_What to do_: Give back exactly the lines of the data below, starting with the line that has "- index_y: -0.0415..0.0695" and going on through the line that has "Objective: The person".

Saved data entries:
************

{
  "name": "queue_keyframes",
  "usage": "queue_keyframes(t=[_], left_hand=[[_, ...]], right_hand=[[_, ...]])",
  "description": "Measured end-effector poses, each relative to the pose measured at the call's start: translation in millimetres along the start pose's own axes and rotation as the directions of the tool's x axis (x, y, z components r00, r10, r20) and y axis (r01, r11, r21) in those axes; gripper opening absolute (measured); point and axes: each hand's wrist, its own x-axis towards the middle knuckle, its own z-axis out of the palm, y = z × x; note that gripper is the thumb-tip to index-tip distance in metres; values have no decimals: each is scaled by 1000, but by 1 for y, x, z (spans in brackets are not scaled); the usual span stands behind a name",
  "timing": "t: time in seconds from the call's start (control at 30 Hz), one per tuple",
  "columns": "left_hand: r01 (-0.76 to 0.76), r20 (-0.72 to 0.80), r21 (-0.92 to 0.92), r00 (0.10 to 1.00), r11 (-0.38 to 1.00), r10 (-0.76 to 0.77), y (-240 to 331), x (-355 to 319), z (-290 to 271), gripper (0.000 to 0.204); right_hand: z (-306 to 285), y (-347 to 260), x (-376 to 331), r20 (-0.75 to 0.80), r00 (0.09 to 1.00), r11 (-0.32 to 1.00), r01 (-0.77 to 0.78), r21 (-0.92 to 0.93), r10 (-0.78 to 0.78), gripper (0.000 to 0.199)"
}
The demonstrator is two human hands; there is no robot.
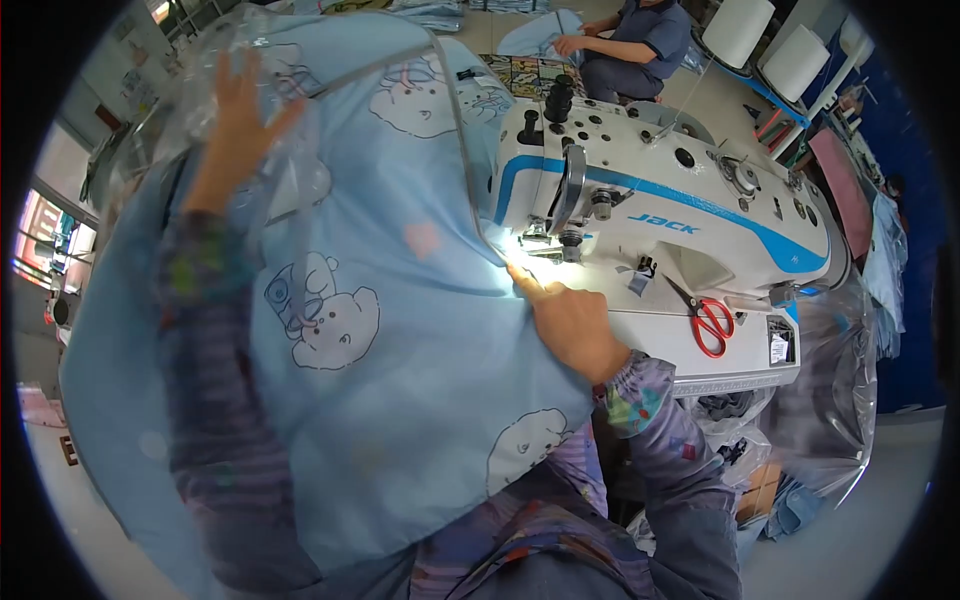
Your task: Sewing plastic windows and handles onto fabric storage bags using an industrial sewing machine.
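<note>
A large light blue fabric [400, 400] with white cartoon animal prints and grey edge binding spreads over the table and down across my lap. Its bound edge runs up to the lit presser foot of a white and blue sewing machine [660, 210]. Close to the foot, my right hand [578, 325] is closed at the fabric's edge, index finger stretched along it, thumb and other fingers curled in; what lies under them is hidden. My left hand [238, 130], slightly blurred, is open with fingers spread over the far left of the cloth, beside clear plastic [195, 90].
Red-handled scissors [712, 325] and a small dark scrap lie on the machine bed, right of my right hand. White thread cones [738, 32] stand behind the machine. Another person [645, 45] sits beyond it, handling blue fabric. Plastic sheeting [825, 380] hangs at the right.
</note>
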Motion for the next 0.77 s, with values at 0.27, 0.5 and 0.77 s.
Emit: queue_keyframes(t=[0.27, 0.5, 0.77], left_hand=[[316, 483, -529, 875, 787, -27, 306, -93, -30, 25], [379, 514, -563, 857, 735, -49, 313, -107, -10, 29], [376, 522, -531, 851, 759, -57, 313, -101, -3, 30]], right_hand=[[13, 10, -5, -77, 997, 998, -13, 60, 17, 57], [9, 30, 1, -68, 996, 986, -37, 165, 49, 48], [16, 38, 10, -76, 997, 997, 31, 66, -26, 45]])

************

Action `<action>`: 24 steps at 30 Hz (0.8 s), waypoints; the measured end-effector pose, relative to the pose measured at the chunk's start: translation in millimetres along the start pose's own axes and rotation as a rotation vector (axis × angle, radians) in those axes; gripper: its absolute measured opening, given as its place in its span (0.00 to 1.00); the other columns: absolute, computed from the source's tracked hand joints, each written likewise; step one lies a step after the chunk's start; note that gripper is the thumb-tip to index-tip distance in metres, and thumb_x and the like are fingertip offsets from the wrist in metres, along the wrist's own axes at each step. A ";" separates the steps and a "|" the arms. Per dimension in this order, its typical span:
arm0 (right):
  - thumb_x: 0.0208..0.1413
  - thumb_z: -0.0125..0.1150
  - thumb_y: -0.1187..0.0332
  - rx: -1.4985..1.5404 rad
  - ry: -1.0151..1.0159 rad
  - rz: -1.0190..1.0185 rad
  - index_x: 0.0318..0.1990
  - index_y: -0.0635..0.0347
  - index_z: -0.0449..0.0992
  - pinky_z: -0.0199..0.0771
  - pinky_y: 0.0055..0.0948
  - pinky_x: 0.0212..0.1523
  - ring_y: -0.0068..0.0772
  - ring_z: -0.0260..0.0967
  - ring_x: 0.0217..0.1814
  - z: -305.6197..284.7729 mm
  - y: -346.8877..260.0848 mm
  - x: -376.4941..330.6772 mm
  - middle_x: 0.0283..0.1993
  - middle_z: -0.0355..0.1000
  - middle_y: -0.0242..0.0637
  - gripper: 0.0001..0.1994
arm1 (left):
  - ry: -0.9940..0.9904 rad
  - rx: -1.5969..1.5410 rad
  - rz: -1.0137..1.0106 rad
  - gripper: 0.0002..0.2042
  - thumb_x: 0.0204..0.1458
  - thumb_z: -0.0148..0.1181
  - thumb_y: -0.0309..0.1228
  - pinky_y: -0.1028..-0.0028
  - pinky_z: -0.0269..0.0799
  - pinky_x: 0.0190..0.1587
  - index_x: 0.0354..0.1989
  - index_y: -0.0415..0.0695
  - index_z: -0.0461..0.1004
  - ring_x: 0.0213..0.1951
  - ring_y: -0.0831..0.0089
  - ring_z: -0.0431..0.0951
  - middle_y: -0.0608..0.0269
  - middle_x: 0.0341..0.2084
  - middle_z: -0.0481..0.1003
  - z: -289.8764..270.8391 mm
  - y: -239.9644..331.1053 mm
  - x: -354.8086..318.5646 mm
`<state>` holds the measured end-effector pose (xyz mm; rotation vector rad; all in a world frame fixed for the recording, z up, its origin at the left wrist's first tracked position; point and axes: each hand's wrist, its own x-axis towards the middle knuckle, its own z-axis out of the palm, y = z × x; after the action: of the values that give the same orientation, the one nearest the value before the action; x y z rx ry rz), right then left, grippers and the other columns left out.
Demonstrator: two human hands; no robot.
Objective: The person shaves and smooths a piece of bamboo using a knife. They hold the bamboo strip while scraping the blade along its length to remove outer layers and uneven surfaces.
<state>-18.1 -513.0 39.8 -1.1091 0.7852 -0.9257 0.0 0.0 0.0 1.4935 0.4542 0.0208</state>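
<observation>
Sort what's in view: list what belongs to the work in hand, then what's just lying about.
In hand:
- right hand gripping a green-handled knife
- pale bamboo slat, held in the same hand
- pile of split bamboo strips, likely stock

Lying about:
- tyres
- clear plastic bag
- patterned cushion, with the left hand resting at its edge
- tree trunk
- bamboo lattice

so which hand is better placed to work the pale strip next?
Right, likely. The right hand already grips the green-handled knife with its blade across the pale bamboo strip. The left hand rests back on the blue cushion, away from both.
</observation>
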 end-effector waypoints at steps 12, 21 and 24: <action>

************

_Answer box_:
  - index_y: -0.0415..0.0695
  - index_z: -0.0461..0.1004
  - ring_x: 0.0213..0.1951
  - ring_y: -0.0831..0.0089
  - ring_z: -0.0431..0.0951
  - middle_y: -0.0608..0.0269
  - middle_x: 0.0341..0.2084
  - middle_z: -0.0481..0.1003
  - z: -289.8764..270.8391 mm
  - y: -239.9644..331.1053 mm
  - x: -354.8086..318.5646 mm
`<state>` holds the measured end-effector pose (xyz mm; rotation vector rad; all in a world frame fixed for the recording, z up, its origin at the left wrist's first tracked position; point and axes: each hand's wrist, its own x-axis towards the middle knuckle, its own z-axis out of the palm, y = z × x; after the action: of the values that give the same orientation, the one nearest the value before the action; x y z rx ry rz), right then left, grippers and the other columns left out.
Demonstrator: two human hands; no robot.
Objective: The person shaves and smooths a piece of bamboo using a knife. They hold the bamboo strip while scraping the blade along its length to remove outer layers and uneven surfaces.

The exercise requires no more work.